What is an attribute? What is an object? What is a product?
- weave.io is an object orientated query language using a neo4j database hosted at lofar.herts.ac.uk.
- weave.io stores 4 (+1) types of object:
- File - A reference to a physical fits file on the herts system (it also stores references to individual fits.HDUs and their headers as separate objects, but the user doesn't need to know of their existence to use weave.io)
- Object - A object that references a concept in the WEAVE universe that has attributes (an OB object has an obid attribute, an exposure object has an attribute expmjd
- Attribute - A piece of data that belongs to some object
- Product - A special type of attribute which references binary data not stored in the database itself (e.g. spectrum flux). You cannot perform arithmetic/indexing on product attributes.
If confused, ignore...
object/attribute
weave.io uses Python syntax to traverse a hierarchy of objects and their attributes. It is important to note that objects are linked to other objects (e.g. a run belongs to an OB and also to an exposure, which itself belongs to an OB).
You can stitch together these objects to form a hierarchy of objects:
run <-- exposure <-- ob <--obspec(xml)
Every OB is a parent of multiple Exposures which in turn are parents exactly 2 runs each (one red, one blue).
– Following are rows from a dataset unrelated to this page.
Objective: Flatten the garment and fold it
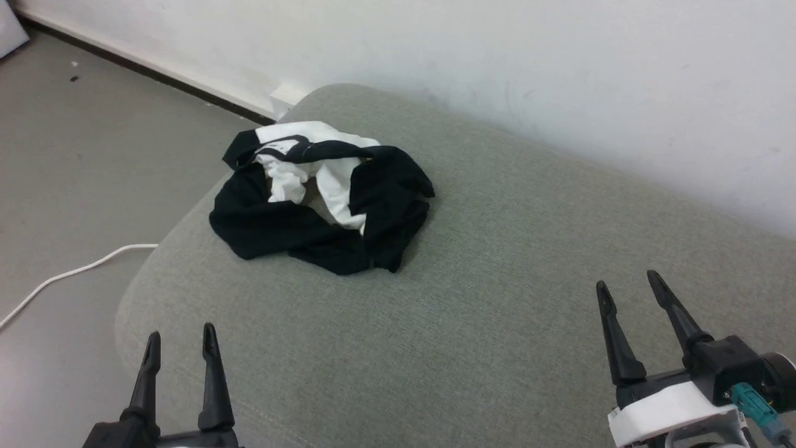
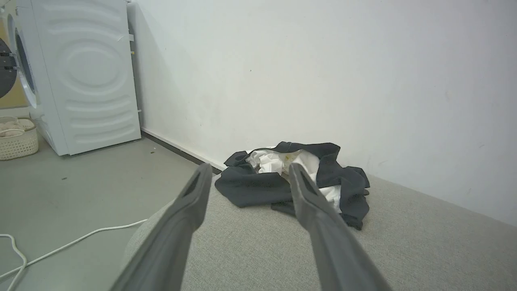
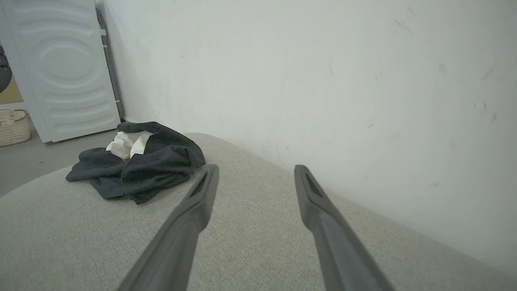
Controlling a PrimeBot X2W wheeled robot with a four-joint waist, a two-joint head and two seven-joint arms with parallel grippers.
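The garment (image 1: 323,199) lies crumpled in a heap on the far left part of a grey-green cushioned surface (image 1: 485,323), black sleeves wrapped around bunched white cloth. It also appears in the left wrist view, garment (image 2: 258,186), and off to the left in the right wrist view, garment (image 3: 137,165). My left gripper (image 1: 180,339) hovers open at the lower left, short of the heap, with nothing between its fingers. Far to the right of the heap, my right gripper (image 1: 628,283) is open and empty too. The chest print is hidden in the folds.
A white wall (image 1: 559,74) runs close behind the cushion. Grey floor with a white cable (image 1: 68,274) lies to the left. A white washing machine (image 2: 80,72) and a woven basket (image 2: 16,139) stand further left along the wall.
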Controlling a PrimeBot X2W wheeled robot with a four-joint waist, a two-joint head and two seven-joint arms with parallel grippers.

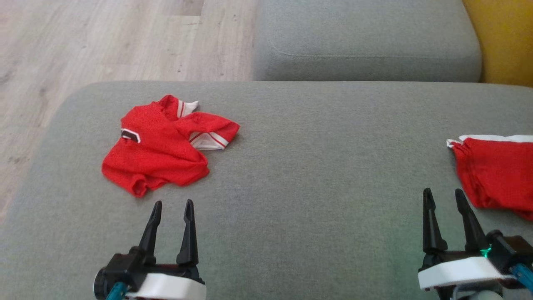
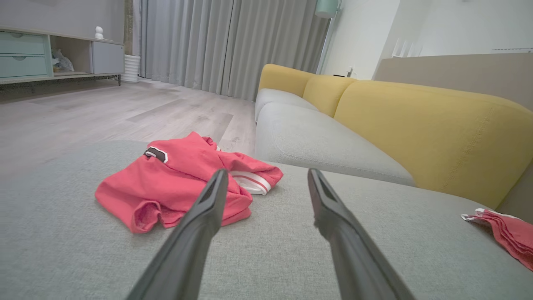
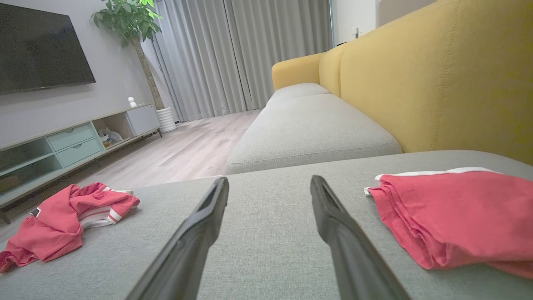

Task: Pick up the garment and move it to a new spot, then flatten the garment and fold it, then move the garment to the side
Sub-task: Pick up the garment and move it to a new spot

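Grey sofa seat (image 1: 300, 183): crumpled shirt (image 1: 160, 146) at ten o'clock, folded shirt (image 1: 495, 171) at three; left gripper (image 1: 173, 203) and right gripper (image 1: 442, 191) gape, empty.

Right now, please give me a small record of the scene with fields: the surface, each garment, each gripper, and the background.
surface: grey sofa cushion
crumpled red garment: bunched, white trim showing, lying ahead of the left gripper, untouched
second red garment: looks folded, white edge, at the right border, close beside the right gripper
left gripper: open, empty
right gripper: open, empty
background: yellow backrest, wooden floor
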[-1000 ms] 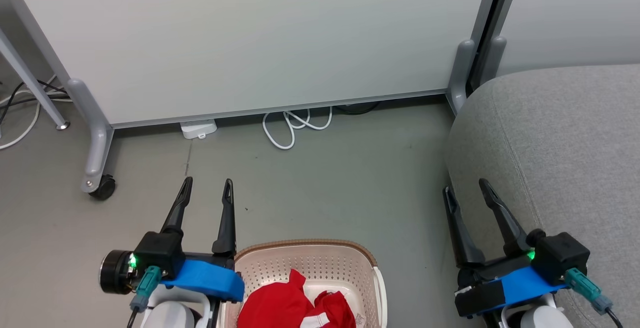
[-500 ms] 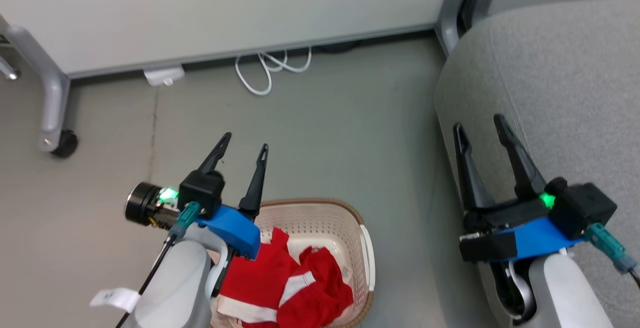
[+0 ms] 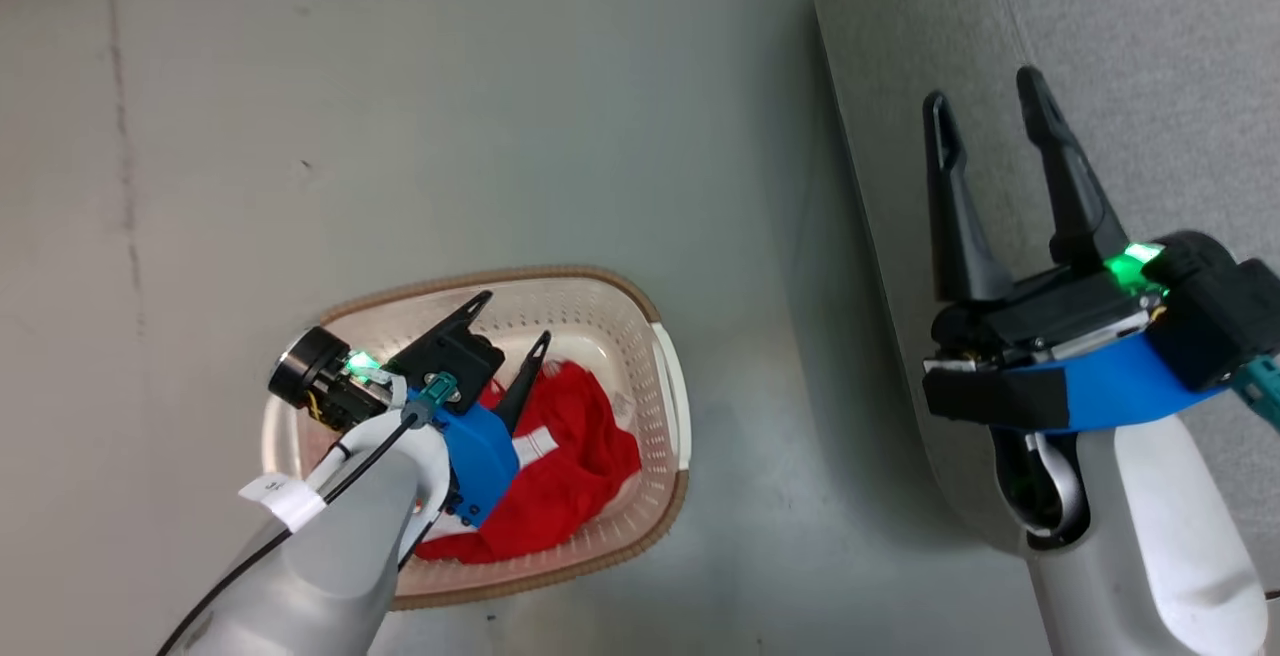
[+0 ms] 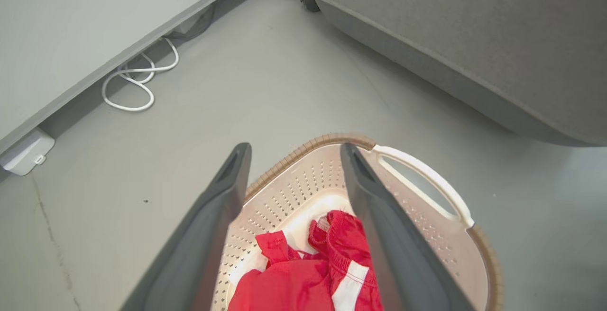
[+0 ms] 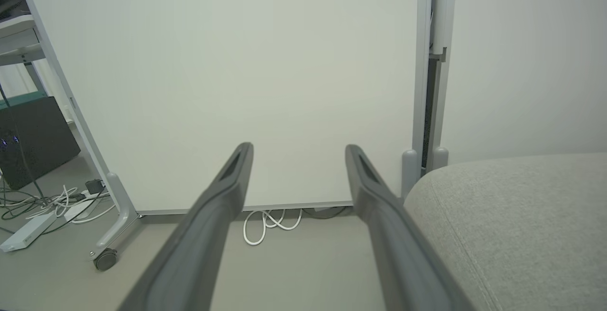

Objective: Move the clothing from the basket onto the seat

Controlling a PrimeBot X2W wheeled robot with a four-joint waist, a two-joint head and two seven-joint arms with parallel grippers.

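Note:
The cream perforated basket with a brown rim stands on the grey floor and holds the red clothing with white trim. My left gripper hangs open over the basket, fingers pointing down toward the clothing without touching it; the basket wall shows between the fingers in the left wrist view. My right gripper stands open and empty over the edge of the grey seat, which also lies at the lower right of the right wrist view.
A white cable loops on the floor by the pale partition panel. A castor foot of the panel and a tangle of cables with a power strip lie to the left. The basket handle faces the seat.
The head camera has tilted down, so the whole picture has shifted. My left gripper has come in over the basket and dipped toward the clothing. Both grippers stay open.

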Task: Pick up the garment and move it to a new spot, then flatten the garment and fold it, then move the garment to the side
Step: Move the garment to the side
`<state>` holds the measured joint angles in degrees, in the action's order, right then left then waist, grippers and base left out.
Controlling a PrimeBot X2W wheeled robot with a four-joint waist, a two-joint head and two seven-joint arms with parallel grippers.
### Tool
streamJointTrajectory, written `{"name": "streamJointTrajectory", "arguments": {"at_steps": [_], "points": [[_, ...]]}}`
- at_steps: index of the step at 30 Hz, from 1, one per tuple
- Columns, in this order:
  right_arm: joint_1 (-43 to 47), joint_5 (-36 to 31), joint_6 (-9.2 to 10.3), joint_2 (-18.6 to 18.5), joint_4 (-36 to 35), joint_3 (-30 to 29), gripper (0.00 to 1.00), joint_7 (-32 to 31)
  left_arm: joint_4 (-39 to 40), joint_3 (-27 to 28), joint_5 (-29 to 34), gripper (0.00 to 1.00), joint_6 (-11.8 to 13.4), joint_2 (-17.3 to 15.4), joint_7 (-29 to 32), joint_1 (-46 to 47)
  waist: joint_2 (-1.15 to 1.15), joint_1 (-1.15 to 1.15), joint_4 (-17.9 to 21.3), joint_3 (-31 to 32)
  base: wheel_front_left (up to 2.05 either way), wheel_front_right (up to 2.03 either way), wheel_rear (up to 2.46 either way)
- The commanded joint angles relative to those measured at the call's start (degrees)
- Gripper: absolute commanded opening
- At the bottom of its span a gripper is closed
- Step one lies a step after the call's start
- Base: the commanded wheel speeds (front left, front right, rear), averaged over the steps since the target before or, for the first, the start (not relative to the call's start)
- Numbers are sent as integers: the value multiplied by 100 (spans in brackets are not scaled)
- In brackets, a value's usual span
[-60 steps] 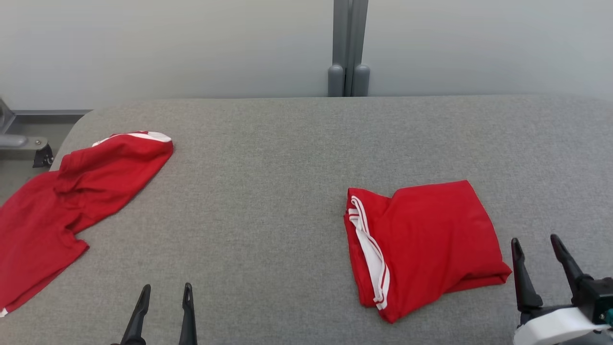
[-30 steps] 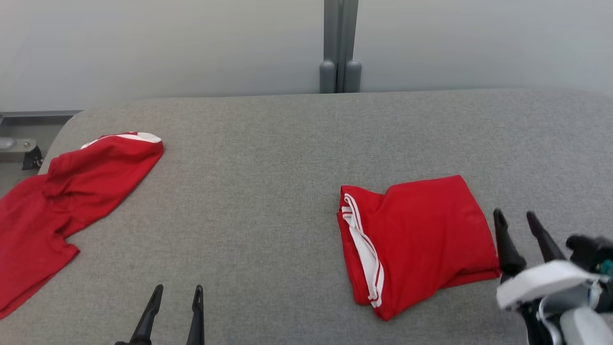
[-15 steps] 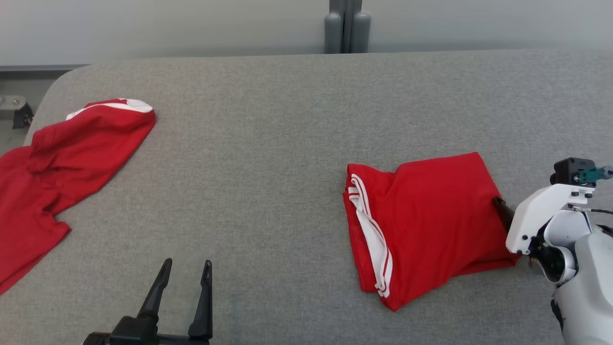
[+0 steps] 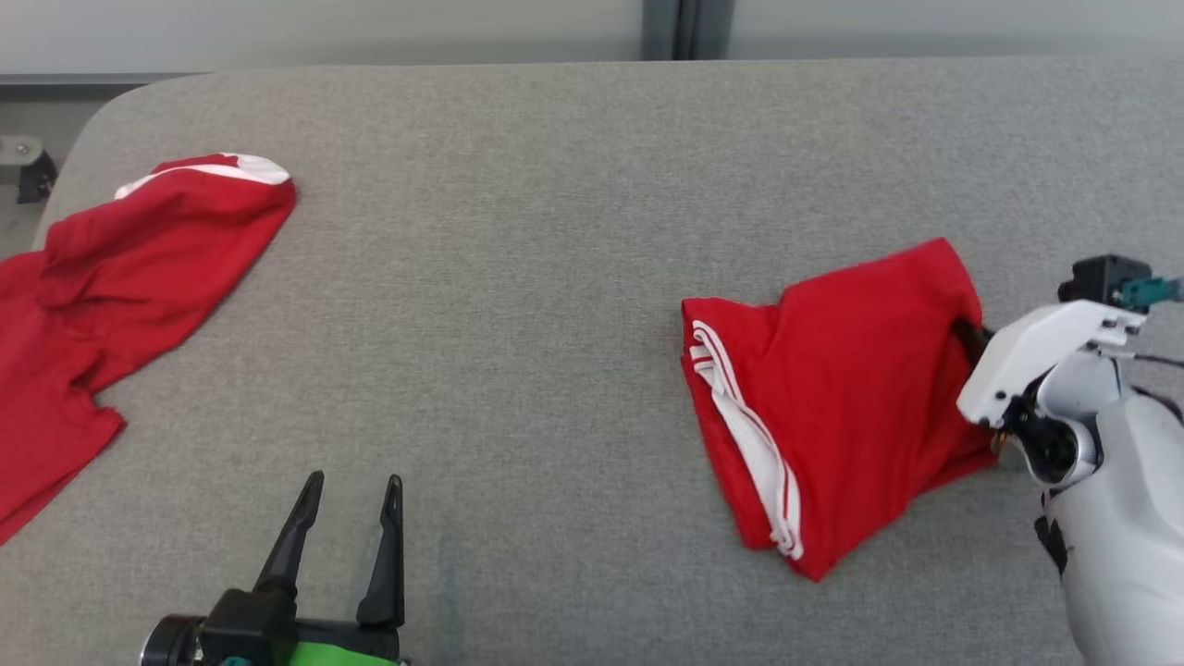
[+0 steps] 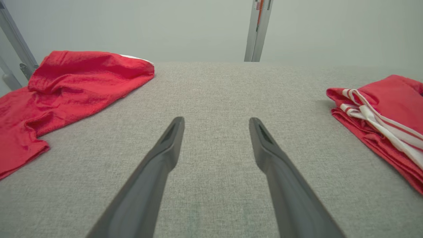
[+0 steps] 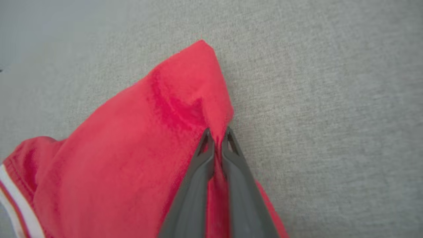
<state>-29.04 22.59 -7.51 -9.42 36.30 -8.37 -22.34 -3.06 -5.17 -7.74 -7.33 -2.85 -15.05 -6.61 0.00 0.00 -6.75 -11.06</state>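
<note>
Nearly done, by the look of it: the folded garment (image 4: 832,407), red with white-striped trim along its left side, lies on the right half of the grey worktop (image 4: 518,277), its layers stacked and its fold apparently complete. The right tool (image 6: 216,138) is pinched narrow on a ridge of cloth at the garment's right edge, and the far right corner appears drawn up into a peak while the near part rests on the surface. Judging from that, the flattening and folding are finished and what is left is the last step, carrying the bundle off to the side. The left tool (image 4: 354,478) hovers near the front edge, left of centre, fingers spread wide and holding nothing. A second garment (image 4: 139,250), also red and lying crumpled, sprawls across the far left of the worktop and over its left edge, well apart from the folded one. A grey post (image 4: 684,28) stands behind the far edge. Bare surface lies to the right of the folded garment, so nothing visible blocks a move that way. The likelier trouble is the single-point grip letting the layers slide open.
</note>
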Motion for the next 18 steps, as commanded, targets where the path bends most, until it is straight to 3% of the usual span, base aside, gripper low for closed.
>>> {"name": "streamJointTrajectory", "arguments": {"at_steps": [1, 5, 10, 18], "points": [[-231, -2, 5, -104, -77, -33, 0, 132, 55, 37, 36, 100, -18, -9, -17, 167, 0, 0, 357, -309, 0, 0, 0], [-712, -256, 5, -332, -162, -202, 0, 424, 201, -66, 76, 100, -19, -148, -16, 400, 0, 0, 766, -838, 0, 0, 0], [-1424, -652, 5, -576, -104, -846, 0, 633, 476, -107, 61, 100, -20, -490, -11, 735, 0, 0, 1150, -1589, 0, 0, 0], [-2256, -1439, 5, -1119, -95, -2110, 0, 720, 820, 194, -17, 100, -20, -794, -10, 839, 0, 0, 1167, -2211, 0, 0, 0]]}}
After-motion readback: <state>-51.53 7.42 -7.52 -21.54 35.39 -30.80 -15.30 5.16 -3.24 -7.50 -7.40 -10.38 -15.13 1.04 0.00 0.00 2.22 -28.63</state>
Because of this chain of parentage/relation, every object has access to all attributes where there is a chain, as if they were its own attributes.
Traversal syntax
-
You can request any directly owned attribute of an object
- An OB has an obid:
ob.obid
- An obstemp has a maxseeing
obstemp.maxseeing
- An OB has an obid:
-
You can request any attribute of objects that are further away in the hierarchy as if it were its own. This is useful because a priori you wouldn't be expected to know where any particular piece of data is stored, just that it exists.
run.maxseeing
is identical torun.exposure.ob.obspec.obstemp.maxseeing
-
Traversal works in any direction
- You can go down a hierarchy:
exposure.run.rawspectrum
- You can go up as well:
rawspectrum.run.exposure
- You can go down a hierarchy:
-
Traversal can be implicit like with the indirectly accessed attributes above
- You can skip out stages:
run.obspec
is identical torun.ob.obspec
- You can skip out stages:
-
Traversal requires you to be aware of plurality/multiplicity (neo4j calls this cardinality):
- A run only ever has a single ob, so you query it using a singular name:
run.ob
- But an ob will typically have multiple runs, so you must use plural names:
ob.runs
- weave.io is aware of plurality of the whole hierarchy, so it will shout at you if you are obviously wrong:
ob.run
will fail before you even execute the query.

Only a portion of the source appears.